Inversement, on peut observer des entreprises qui basent l’entièreté de leur réussite sur le soutien d’une communauté, et ce à des échelles très diverses. Cela va du journal de niche qui compte presque autant de lecteurs que de soutiens financiers ou d’amis au producteur de téléphone doté d’une base mondiale de primo-adoptants convaincus. Certaines entreprises diffusent même sous licence open-source leur production, telles Mozilla qui développe le navigateur Firefox ou Arduino qui développe des micro-contrôleurs. Elles redonnent par là à leurs communautés le contrôle de leur production car elles donnent à n’importe qui le droit de reprendre leur produit et de mieux le développer ou le vendre.

Quels enjeux pour les biens communs à l’ère du numérique ?

Toutes les communautés ne sont pas également immunisées contre les risques d’accaparement des biens communs qu’elles entretiennent, et certaines doivent même se battre pour ne pas être sans cesse censurées.
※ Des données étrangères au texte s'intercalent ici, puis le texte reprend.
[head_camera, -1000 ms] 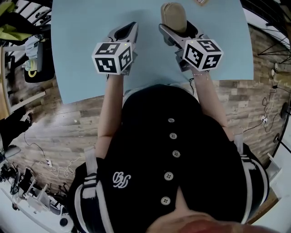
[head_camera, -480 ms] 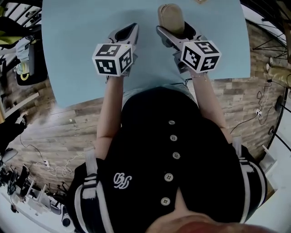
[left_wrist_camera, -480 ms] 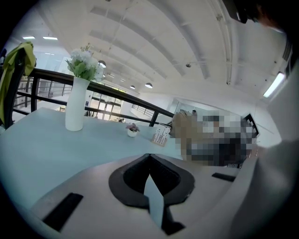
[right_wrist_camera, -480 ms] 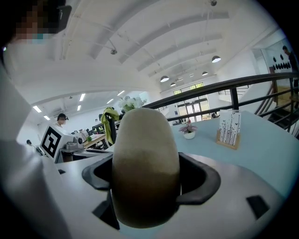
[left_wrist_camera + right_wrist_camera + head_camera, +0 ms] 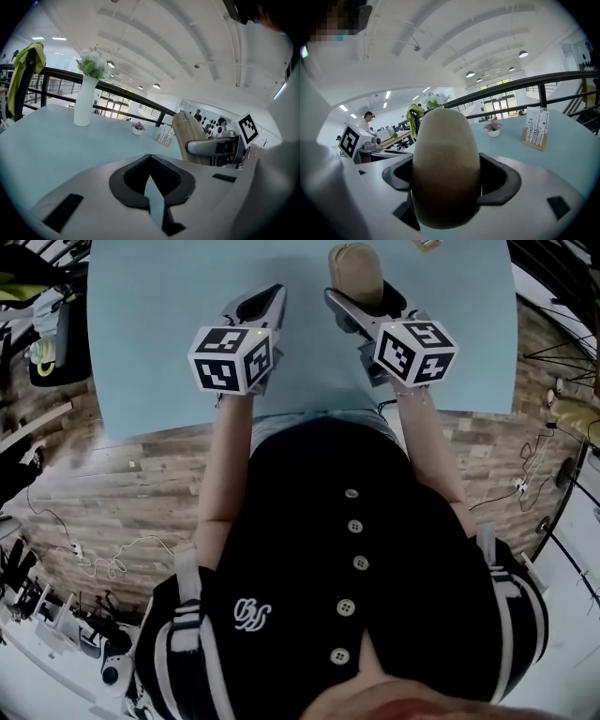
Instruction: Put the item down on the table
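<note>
Right gripper (image 5: 446, 177): jaws clenched on either side of a tan oblong item (image 5: 445, 159). The rounded end sticks out well past the pads. In the head view the same right gripper (image 5: 361, 298) sits right of centre over the table (image 5: 169, 334), with the item (image 5: 356, 270) reaching out on its far side.

Left gripper (image 5: 151, 176): jaws drawn together, only a sliver of table showing between them, nothing held. In the head view it (image 5: 264, 304) is just left of the right one, apart from it, and at about the same distance from the person.

Key relation: the item is already in the right jaws. Its long axis runs ahead of them, away from the person. From the left gripper view the item (image 5: 186, 136) looks steeply raised, but its lower end is hidden, so I cannot tell whether it touches the tabletop.

Judgement: the right hand does the lowering and the left is not needed. The table under the item looks bare. The vase of flowers (image 5: 84, 101), small potted plant (image 5: 493, 127) and card stand (image 5: 536, 127) are all well apart on the far side.
</note>
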`<action>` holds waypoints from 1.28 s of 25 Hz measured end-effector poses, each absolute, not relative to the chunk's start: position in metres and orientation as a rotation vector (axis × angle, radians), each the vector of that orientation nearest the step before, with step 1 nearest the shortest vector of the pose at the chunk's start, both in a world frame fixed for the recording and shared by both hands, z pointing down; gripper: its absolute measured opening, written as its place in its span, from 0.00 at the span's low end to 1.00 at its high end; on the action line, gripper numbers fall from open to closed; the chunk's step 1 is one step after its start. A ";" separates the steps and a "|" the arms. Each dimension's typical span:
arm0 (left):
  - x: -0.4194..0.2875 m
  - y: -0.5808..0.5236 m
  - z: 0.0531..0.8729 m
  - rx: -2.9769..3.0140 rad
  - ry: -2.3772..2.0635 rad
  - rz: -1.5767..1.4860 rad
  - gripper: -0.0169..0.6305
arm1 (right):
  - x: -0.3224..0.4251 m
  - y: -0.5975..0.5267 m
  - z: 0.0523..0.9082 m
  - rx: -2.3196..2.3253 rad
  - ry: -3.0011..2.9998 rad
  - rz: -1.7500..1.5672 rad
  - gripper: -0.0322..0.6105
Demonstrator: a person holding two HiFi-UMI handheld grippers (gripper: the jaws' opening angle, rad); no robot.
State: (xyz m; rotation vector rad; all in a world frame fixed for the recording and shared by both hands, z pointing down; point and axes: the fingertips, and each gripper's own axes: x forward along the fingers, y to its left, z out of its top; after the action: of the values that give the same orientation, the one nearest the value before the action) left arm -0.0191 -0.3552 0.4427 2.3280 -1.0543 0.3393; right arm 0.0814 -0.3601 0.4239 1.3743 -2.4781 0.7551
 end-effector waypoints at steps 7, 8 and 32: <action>-0.029 -0.355 0.451 2.280 -1.099 0.352 0.03 | 0.078 -0.365 0.431 1.299 -2.473 0.746 0.67; -0.031 -0.355 0.453 2.274 -1.107 0.352 0.03 | 0.079 -0.366 0.433 1.295 -2.470 0.750 0.67; -0.031 -0.343 0.506 2.160 -1.074 0.402 0.04 | 0.082 -0.396 0.500 1.089 -2.351 0.749 0.67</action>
State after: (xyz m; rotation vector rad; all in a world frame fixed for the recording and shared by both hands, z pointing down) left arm -0.0311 -0.3427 0.5057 2.1598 -1.0737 0.4022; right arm 0.0822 -0.3962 0.4996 1.0888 -2.3508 0.7494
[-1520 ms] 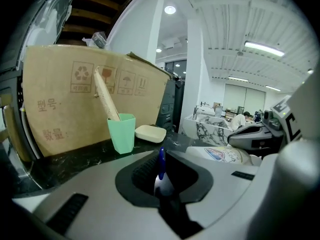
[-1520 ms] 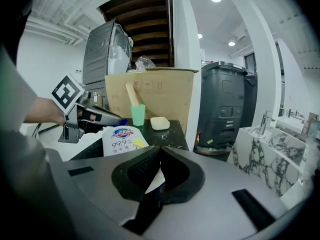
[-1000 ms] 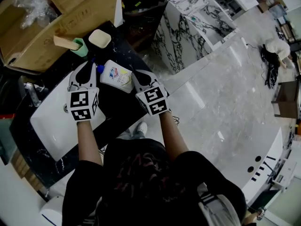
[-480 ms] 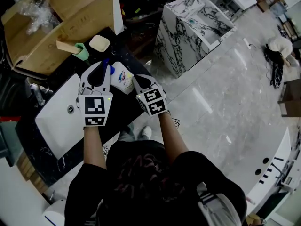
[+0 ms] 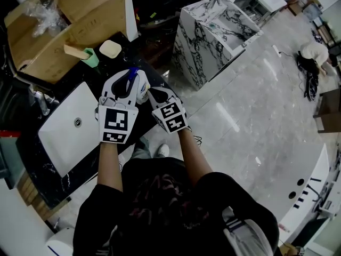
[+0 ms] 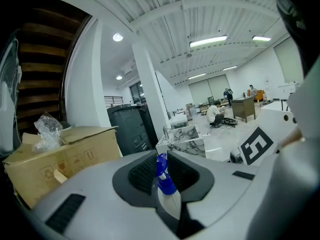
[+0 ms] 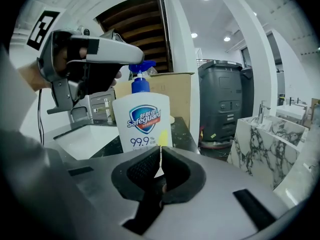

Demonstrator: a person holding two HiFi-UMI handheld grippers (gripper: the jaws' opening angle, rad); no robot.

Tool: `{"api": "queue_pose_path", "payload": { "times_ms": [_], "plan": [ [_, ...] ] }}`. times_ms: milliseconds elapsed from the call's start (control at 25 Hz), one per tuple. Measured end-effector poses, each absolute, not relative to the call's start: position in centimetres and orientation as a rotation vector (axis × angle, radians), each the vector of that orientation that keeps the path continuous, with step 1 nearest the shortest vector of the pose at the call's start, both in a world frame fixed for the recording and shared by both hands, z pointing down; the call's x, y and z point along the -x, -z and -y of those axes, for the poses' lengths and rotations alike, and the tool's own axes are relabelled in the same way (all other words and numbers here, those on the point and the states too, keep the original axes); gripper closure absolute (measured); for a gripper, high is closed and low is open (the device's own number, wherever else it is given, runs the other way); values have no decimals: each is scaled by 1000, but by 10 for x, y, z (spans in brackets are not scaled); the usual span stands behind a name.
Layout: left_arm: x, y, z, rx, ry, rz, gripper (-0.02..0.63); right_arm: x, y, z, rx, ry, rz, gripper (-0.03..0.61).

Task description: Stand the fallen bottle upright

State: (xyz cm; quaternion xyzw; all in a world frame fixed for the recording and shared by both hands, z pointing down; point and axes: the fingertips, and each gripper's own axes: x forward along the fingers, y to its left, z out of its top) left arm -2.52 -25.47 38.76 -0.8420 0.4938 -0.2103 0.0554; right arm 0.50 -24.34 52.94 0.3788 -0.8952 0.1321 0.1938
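White plastic with a blue pump [image 6: 162, 176] on top: that is the bottle [image 7: 142, 119]. In the right gripper view it looks straight up and down, not lying on its side. It is over the black counter [image 7: 182, 131], close to the white sink [image 5: 66, 129], with a brown cardboard box [image 5: 64, 25] farther back.

The left gripper [image 5: 125, 79] comes down from above and pinches the blue pump between its jaws. You can see the pump squeezed there in the left gripper view. The right gripper [image 7: 160, 164] is just in front of the bottle, low down. Its jaws are pressed together with nothing in them, and it does not hold the bottle.

I think the job is almost done, because the bottle is up. I cannot see the bottom of the bottle, so I cannot tell if it sits flat on the counter yet. What is left is to set it down all the way, let go of the pump, and see that the bottle does not tip.
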Motion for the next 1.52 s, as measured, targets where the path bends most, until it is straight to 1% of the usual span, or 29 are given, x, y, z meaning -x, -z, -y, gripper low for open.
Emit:
{"api": "queue_pose_path", "payload": {
  "times_ms": [320,720,1000,1120,1520],
  "plan": [
    [3,-386,242,2625,559,-1452,540,-12,-525,237,-1060,-354,2523,556],
    [5,-385,239,2590,546,-1482,535,-17,-522,232,-1053,-328,2529,557],
    [11,-374,238,2630,449,-1479,525,-23,-517,233,-1068,-319,2535,556],
    [22,-370,236,2659,361,-1536,525,-27,-515,231,-1075,-302,2530,557],
    [84,-374,223,2569,322,-1769,529,-51,-487,233,-1216,-276,2562,557]
  ]
}}
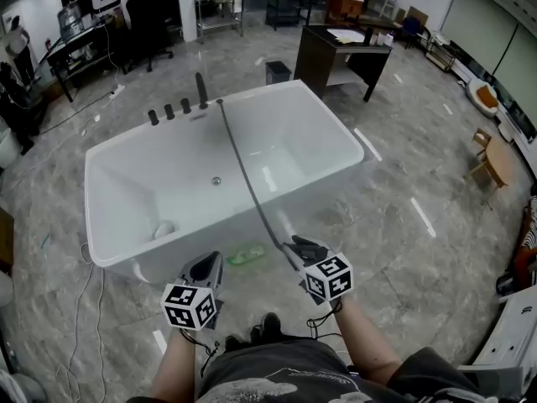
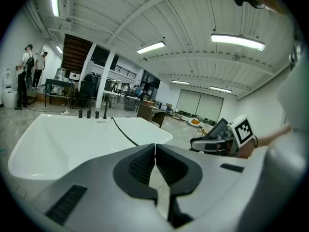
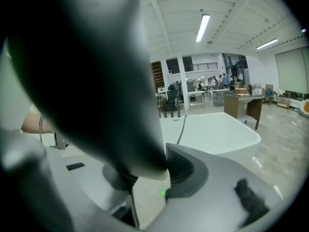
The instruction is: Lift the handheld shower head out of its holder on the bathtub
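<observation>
**Right tool** (image 3: 161,170): closed on the handheld shower head (image 3: 96,71). In the right gripper view the dark body of the head fills the upper left. Its lower end sits clamped between the ribbed pads (image 3: 179,166).

**Left tool** (image 2: 155,166): jaws together, tips meeting, nothing between them. In the head view it is held to the left of the right tool and apart from it, on the person's side of the tub.

**Bathtub** (image 1: 126,154): white and freestanding, on a grey marbled floor (image 1: 403,183). A drain (image 1: 216,180) shows in the middle of the basin. A row of black fittings (image 1: 169,112) stands on the far rim.

**Hose** (image 1: 243,170): dark and thin. It starts at the far rim just beside the black fittings. From there it runs diagonally over the basin, crosses the near rim and ends at the right tool.

**Position of the shower head**: away from the far rim and the fittings. It is held at the near side of the tub, towards the right end of the near rim, on the person's side. In the head view the right tool covers most of it, and only the hose end entering the jaws can be made out. The holder itself cannot be told apart from the other fittings at this size.
</observation>
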`<state>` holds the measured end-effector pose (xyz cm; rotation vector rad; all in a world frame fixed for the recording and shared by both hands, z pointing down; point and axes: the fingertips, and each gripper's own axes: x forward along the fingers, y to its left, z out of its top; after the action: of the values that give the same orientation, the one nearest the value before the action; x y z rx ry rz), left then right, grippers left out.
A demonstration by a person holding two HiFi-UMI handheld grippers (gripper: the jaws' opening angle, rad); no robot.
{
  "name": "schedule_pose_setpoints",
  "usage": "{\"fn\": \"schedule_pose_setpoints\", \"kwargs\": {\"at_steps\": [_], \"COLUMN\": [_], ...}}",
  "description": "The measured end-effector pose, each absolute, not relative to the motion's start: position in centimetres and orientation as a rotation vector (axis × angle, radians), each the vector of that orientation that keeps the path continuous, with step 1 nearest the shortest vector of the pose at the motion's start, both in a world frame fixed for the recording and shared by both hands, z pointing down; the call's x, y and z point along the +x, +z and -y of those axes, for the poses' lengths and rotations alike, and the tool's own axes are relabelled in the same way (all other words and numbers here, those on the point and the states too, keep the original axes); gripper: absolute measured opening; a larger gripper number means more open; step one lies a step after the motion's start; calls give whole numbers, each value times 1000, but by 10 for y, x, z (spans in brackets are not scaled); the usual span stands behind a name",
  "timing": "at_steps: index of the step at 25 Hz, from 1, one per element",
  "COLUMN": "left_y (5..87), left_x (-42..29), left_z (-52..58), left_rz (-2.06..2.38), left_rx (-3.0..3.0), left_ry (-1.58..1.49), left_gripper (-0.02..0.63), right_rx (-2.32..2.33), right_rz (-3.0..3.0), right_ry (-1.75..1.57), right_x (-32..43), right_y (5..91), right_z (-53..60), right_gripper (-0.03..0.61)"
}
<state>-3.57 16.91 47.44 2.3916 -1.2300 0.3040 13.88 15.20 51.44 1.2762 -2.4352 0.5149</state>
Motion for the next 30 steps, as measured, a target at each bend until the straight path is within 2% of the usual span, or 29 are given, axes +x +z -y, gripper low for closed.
{"fn": "schedule_pose_setpoints", "kwargs": {"at_steps": [13, 30], "left_y": [470, 462], "left_x": [-73, -58], "left_z": [-197, -193], "left_rz": [1248, 1271], "left_rx": [2392, 2399], "left_ry": [252, 252], "left_gripper": [15, 15], "right_rx": [1313, 1332], "right_rz": [2412, 2425], "right_ry": [425, 432], "right_x": [108, 123], "right_y": [503, 497], "right_z": [-160, -152], "right_gripper": [129, 129]}}
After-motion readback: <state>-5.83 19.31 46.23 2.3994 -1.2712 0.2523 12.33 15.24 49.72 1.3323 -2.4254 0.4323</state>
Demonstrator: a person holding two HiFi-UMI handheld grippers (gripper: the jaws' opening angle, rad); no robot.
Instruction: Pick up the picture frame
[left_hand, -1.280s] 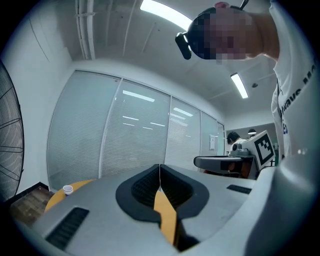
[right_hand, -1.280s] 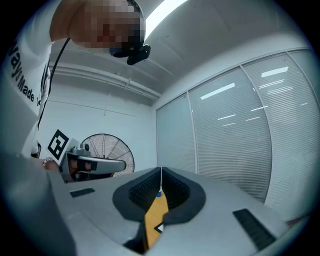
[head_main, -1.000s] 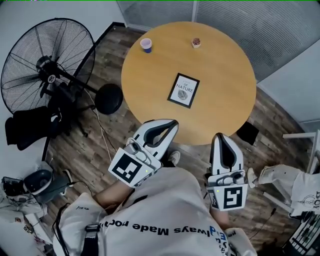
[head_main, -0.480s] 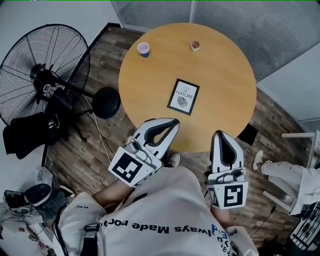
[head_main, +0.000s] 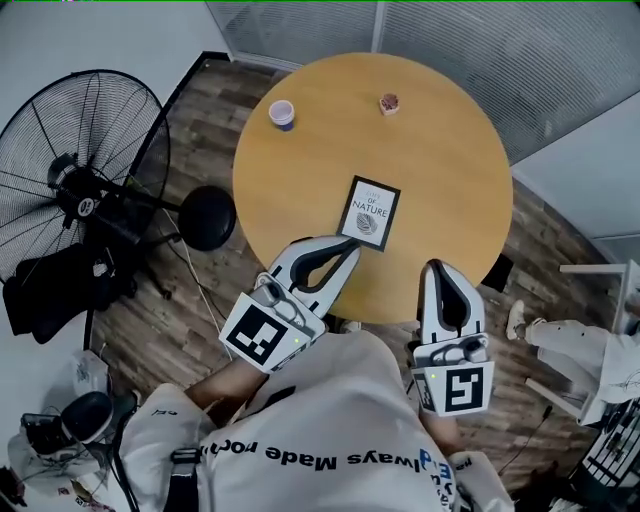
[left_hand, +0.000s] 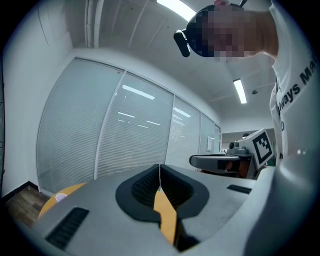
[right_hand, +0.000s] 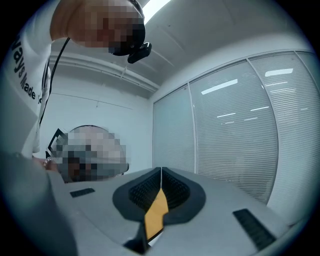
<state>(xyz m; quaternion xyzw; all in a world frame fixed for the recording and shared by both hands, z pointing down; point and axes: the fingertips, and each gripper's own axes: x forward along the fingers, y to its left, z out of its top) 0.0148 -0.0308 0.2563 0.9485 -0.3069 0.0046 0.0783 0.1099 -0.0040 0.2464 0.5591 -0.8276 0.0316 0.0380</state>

Si les communautés du logiciel libre ou les utilisateurs de licence Creative Commons se sont très vite dotées d’un appareillage juridique qui permet de contrôler ces risques, beaucoup de pratiques communautaires s’articulent autour de produits commerciaux mais ne sont encouragées que sur le bout des lèvres par l’entreprise qui développe le produit, quand bien même leur département marketing déclare vouloir créer une «communauté d’utilisateurs».

Les outils les plus utilisés pour mettre à l’amende les participants les plus actifs sont les infractions au droit des marques ou au droit d’auteur. Ainsi de Nutella qui fait censurer le Nutella Day ou du comité des Jeux Olympiques qui interdit toute reproduction amateure du logo des jeux à l’intérieur du parc olympique. Inversement, George Lucas a toujours autorisé avec bienveillance la récupération communautaire de sa saga, ce qui explique les inquiétudes légitimes des auteurs de remix et parodies quand Disney a racheté la franchise.

Quelles mesures pour protéger les biens communs ?

La protection des données personnelles, l’assouplissement du droit d’auteur et la préservation de la liberté de communication sont autant d’axes essentiels pour la préservation des biens communs.

La protection des données personnelles permet principalement aux membres des communautés de s’en retirer s’ils le veulent et de ne pas voir leurs contributions marchandisées et revendues, parfois légalement comme dans le cas d’Instagram. Elle leur permet aussi de pouvoir se protéger des autres membres de la communauté en contrôlant les informations personnelles qui peuvent être diffusées. L’assouplissement du droit d’auteur permettrait à la multitude d’artistes en herbe qui fleurit sur la toile de diffuser facilement leurs remix et aux fans des artistes connus de ne pas être condamnés pour la promotion gratuite qu’ils font à ces mêmes artistes. La préservation de la liberté de communication est un prérequis pour la pérennité de toute communauté. Dans le monde physique les individus ne peuvent s’associer librement qu’en parlant librement. De même dans le monde virtuel.


  1. Au contraire de nombreux économistes ont défendu que la valeur des biens immatériels s’accroît au contraire à mesure qu’ils sont le plus largement utilisés, la logique étant que plus les contenus sont diffusés, plus leurs créateurs sont populaires et que cela leur bénéficie.